Work task
When writing out the entries below, keep only the lines from the line with "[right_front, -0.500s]" to the line with "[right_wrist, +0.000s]", both included, exactly as they are, and leave the pictures aside.

Data records

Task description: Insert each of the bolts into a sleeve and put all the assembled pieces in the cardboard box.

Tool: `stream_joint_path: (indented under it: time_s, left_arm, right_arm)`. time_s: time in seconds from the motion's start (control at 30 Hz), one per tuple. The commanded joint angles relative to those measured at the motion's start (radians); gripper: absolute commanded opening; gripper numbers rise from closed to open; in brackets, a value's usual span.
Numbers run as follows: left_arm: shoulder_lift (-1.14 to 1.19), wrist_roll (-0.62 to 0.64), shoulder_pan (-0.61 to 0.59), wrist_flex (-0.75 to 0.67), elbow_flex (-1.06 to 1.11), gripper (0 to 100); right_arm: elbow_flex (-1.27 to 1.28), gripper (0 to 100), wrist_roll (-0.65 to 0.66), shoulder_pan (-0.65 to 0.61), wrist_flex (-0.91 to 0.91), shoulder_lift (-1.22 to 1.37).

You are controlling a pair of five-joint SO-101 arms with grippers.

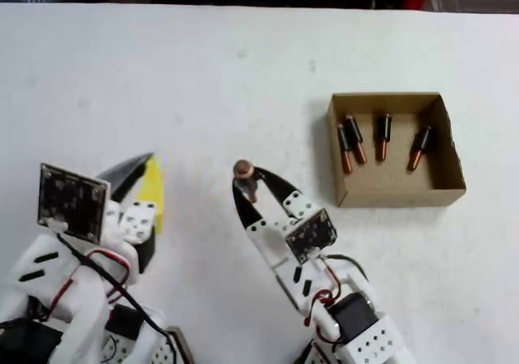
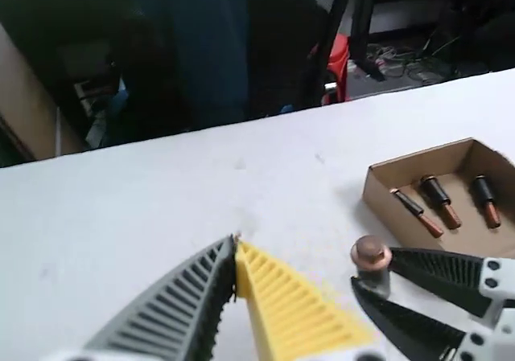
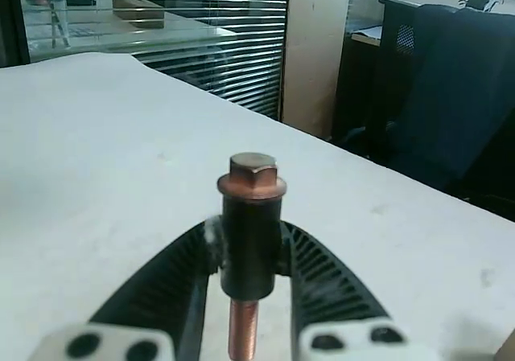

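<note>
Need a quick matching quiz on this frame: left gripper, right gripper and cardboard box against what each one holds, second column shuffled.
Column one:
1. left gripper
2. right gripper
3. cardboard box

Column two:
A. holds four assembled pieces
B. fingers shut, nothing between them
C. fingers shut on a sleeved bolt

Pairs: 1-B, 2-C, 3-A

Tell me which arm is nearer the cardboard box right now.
Right. The right arm stands next to the box, jaws shut on a sleeved bolt. The left arm is farther off, on the right arm's far side from the box.
</note>
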Motion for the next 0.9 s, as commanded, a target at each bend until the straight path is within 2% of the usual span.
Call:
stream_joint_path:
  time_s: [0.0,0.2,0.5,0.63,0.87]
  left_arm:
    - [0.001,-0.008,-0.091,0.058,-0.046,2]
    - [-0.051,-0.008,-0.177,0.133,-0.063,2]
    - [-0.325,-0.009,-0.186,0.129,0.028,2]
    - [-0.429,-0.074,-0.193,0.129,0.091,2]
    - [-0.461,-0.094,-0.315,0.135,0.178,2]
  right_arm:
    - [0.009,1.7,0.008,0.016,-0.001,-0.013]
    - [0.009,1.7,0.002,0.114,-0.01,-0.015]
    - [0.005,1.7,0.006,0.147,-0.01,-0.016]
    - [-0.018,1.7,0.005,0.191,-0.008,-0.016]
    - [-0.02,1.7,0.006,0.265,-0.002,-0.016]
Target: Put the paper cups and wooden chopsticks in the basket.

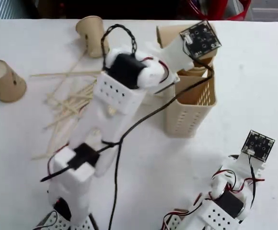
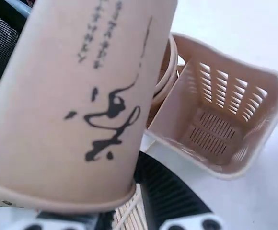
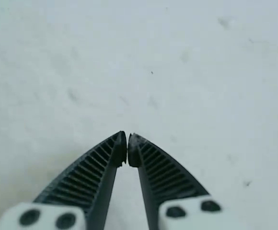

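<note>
My left gripper (image 1: pixel 177 48) is shut on a tan paper cup (image 1: pixel 169 34), held tilted just above the far end of the beige slotted basket (image 1: pixel 191 112). In the left wrist view the cup (image 2: pixel 81 96) lies against a black finger (image 2: pixel 170 199), with the basket (image 2: pixel 256 91) beyond it. One basket compartment holds stacked cups (image 2: pixel 164 76); the other shows a bare floor. Two more cups lie on the table, one at the back (image 1: pixel 92 32) and one at far left (image 1: pixel 5 80). Wooden chopsticks (image 1: pixel 69 103) are scattered left of the left arm. My right gripper (image 3: pixel 127 149) is shut over bare table.
The right arm (image 1: pixel 235 191) rests at the near right, apart from the basket. A black cable (image 1: pixel 129 129) runs from the left arm across the white table (image 1: pixel 254 86). Red objects (image 1: pixel 215 7) stand beyond the far edge.
</note>
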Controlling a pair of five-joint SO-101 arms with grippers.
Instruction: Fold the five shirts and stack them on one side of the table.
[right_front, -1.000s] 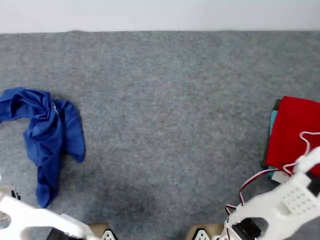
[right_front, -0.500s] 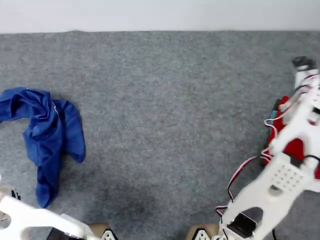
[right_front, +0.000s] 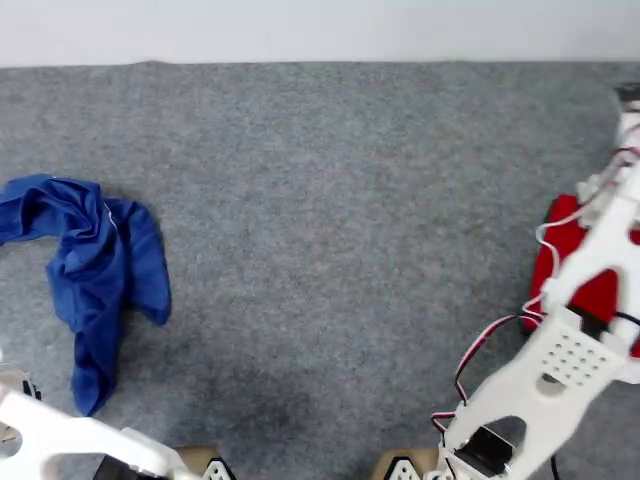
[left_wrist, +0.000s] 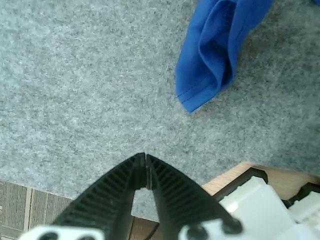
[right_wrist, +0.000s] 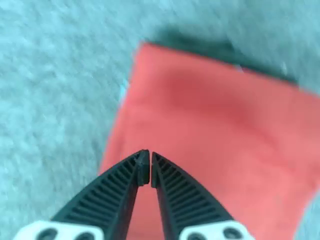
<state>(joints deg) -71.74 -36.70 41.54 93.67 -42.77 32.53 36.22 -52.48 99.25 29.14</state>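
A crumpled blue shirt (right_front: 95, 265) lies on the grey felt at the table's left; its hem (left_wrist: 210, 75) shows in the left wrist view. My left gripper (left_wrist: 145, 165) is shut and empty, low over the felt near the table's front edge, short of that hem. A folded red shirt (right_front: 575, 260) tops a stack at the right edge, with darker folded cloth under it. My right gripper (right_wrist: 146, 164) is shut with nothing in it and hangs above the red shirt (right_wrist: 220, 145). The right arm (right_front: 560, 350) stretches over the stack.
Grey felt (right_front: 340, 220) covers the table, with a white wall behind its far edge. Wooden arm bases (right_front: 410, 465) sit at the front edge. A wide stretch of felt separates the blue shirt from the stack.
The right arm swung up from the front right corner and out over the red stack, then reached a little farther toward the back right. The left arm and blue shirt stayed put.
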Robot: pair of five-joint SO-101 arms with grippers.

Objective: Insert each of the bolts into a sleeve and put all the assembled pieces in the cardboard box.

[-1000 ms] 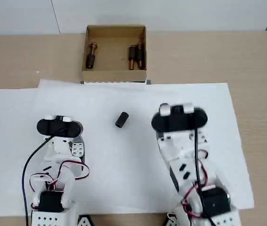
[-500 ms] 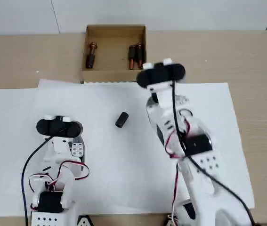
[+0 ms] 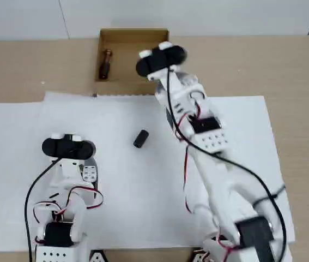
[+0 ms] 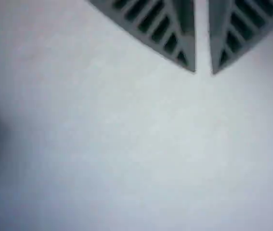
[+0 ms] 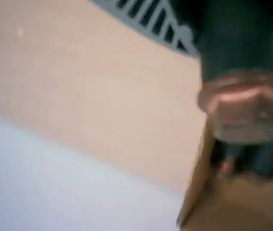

Result of the task
[right_front, -0.500s] 
[right_front, +0.000s] 
[left_wrist, +0.000s] 
[right_wrist, +0.000s] 

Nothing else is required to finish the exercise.